Exercise description: One line in the listing below contains "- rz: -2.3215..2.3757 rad". Repeat that line and each line after it exactly, ending with the last one.

************

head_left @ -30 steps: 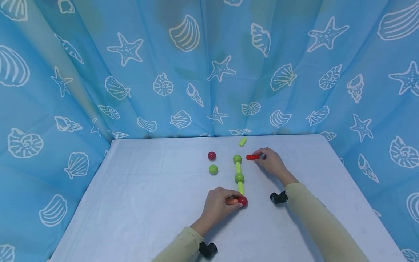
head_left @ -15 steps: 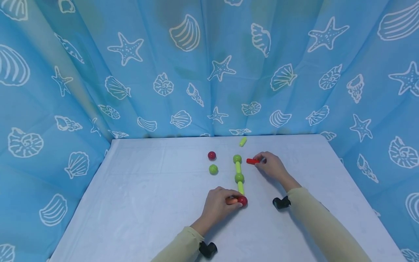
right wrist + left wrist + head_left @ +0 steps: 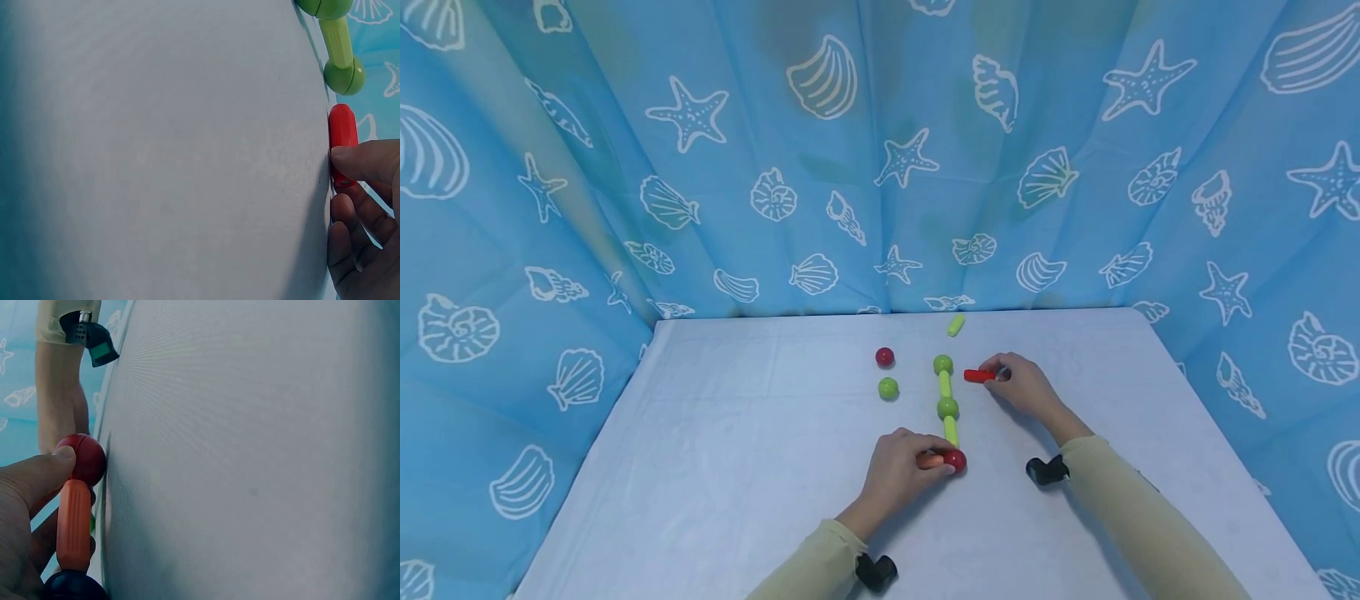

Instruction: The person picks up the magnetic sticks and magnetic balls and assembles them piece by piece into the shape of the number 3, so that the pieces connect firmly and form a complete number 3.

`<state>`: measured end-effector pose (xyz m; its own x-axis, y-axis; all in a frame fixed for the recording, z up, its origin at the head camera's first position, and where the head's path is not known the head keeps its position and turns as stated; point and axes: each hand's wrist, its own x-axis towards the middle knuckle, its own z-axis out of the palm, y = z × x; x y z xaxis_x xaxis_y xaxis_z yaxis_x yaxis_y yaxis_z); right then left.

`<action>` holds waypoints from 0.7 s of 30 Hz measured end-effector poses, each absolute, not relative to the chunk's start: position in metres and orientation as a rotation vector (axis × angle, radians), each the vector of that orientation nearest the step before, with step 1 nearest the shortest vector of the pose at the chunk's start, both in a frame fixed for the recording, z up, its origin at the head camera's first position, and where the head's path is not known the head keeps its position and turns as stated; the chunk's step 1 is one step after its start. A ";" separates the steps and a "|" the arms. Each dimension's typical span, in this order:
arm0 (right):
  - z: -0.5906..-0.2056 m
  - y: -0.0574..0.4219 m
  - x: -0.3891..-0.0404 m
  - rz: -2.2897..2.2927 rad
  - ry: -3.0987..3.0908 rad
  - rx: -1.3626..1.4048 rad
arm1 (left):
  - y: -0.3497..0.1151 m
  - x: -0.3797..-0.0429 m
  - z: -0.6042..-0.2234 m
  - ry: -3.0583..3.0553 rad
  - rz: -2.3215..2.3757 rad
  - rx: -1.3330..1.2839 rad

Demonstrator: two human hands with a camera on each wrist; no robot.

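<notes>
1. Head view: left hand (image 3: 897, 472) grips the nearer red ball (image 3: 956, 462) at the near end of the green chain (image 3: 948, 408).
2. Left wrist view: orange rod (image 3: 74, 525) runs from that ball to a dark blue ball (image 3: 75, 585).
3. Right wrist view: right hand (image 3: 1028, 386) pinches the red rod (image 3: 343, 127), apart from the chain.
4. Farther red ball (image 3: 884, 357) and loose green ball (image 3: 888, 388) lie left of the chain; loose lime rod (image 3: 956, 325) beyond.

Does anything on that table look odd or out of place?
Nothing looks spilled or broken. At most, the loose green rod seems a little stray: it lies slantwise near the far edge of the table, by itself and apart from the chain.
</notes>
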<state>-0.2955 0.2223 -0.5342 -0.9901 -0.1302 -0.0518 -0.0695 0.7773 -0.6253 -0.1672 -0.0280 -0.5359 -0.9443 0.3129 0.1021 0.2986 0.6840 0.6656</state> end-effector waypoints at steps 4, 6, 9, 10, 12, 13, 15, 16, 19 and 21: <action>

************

Completed exercise:
  - rz: -2.3215..2.3757 rad
  - rx: -1.3330..1.2839 rad

Demonstrator: two human hands with a camera on each wrist; no robot.

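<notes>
1. Head view: left hand (image 3: 897, 472) grips the nearer red ball (image 3: 956, 462) at the near end of the green chain (image 3: 948, 408).
2. Left wrist view: orange rod (image 3: 74, 525) runs from that ball to a dark blue ball (image 3: 75, 585).
3. Right wrist view: right hand (image 3: 1028, 386) pinches the red rod (image 3: 343, 127), apart from the chain.
4. Farther red ball (image 3: 884, 357) and loose green ball (image 3: 888, 388) lie left of the chain; loose lime rod (image 3: 956, 325) beyond.

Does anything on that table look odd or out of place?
Nothing looks spilled or broken. At most, the loose green rod seems a little stray: it lies slantwise near the far edge of the table, by itself and apart from the chain.
</notes>
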<state>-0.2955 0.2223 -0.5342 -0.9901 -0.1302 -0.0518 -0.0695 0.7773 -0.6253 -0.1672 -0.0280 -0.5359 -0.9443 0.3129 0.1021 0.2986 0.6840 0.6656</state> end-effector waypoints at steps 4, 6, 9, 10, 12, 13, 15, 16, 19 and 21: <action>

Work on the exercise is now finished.